Thursday, July 5, 2018

Travel Photography Leads to Teaching Recognition

The professional organization I belong to, ACTFL (American Council on the Teaching of Foreign Languages) has a SIG (special interest group) devoted to culture. This summer they had a contest seeking 3 photos taken during study abroad programs in the 2017 or 2018 calendar year. The submission had to include a 300-350 word synopsis of:
  • What is happening in the photos? 
  • What did you learn from the photo? 
  • How do you plan to transform the cultural moments into your teaching? 
  • Do you plan to use / share the photos in your class? How so? 
I submitted three from our trip in January and won first place! The prize is a check for $100. The submission and photos will be featured in their fall newsletter. I'm still mulling over what to do with the money, but it will be for a resource related to teaching culture.
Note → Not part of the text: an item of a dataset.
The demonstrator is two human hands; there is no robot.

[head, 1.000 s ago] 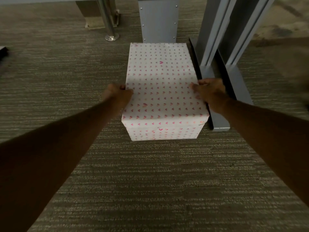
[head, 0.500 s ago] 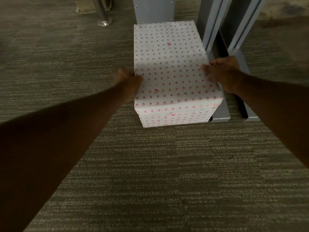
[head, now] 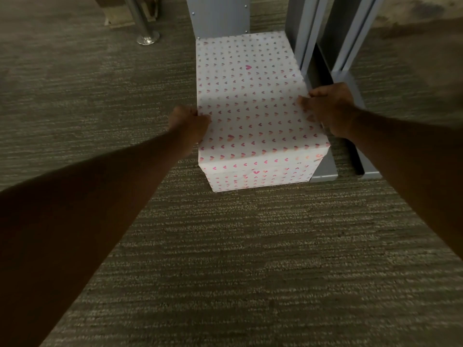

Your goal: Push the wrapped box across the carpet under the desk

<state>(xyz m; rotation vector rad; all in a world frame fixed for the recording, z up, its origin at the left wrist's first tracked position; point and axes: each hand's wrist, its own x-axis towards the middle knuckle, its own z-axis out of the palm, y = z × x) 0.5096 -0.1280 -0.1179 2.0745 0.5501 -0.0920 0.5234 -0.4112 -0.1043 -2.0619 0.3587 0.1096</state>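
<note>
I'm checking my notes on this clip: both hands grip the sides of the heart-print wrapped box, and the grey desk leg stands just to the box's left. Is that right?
Not quite. The head view shows the grey desk leg on the box's right, beside the right hand. The rest holds: the left hand and the right hand grip opposite sides of the heart-print wrapped box.

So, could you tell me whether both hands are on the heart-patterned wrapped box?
Yes, the left hand and right hand grip its opposite top edges.

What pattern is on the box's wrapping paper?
Small pink hearts on white paper, on the wrapped box, seen clearly from the head view.
</note>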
This German propaganda poster from WWII is on display at the Caen World War II memorial in Caen, in Normandy, France. The figure in the center is an African man with exaggerated features in keeping with racially offensive caricatures. The design of the poster shows the Germans wanted to justify the war by suggesting France was populated by racially inferior people. This is in keeping with common knowledge about Nazi ideology, but the French themselves had a poor track record when it came to treating minorities like Jews and people of color. The stereotypes in the poster are reminiscent of French posters from the same time period.

This poster offers an easy starting point to discuss WWII, Nazism and the occupation. Most students will think they already know the Nazis promoted a version of racial purity and the stereotype of an African in the center confirms that. Once that prior knowledge is activated, a deeper, bolder discussion can take place where they examine French-produced propaganda.
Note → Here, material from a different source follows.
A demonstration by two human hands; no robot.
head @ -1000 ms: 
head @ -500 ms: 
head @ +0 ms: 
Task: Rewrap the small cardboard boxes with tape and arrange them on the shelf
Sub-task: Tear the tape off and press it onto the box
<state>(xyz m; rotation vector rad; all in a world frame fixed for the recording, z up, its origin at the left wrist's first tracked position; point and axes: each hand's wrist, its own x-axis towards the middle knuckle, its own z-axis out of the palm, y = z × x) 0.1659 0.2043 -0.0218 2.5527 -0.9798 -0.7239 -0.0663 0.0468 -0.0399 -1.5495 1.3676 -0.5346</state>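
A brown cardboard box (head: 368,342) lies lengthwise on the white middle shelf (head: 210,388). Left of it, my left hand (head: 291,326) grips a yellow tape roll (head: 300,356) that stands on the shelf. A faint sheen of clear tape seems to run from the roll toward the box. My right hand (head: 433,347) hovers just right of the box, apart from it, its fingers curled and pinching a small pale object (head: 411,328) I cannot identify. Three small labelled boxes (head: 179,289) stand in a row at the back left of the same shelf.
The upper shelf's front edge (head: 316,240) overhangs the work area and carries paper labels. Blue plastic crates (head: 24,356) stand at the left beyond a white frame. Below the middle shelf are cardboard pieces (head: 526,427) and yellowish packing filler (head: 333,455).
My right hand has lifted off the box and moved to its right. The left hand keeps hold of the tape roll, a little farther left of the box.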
I plan to use the photo in my classes, even beginning ones, in discussions about colonialism, diversity, Normandy, and WWII.







These photos are from the Cité des sciences et de l'industrie in Paris. The display was part of an interactive exhibit that used fairytales to teach science to children. Here, a good and a bad witch illustrate bacteria. The first photo shows a young, blond, curvy, scantily clad witch to describe healthy bacteria. The second shows a hideous witch to explain bad bacteria. Although this section of the museum is oriented towards kids, the imagery is sexualized and reinforces harmful stereotypes about gender and appearance. Many American companies have been criticized for using imagery like this. The photos show the French are vulnerable to the same stereotypes.






I have already used these photos in class to talk about the origin of stereotypes and their use in fairytales. We analyzed the specific elements in these photos. I asked students to tell me what cultural values they noticed. Then students wrote their own modernized, healthier fairytales.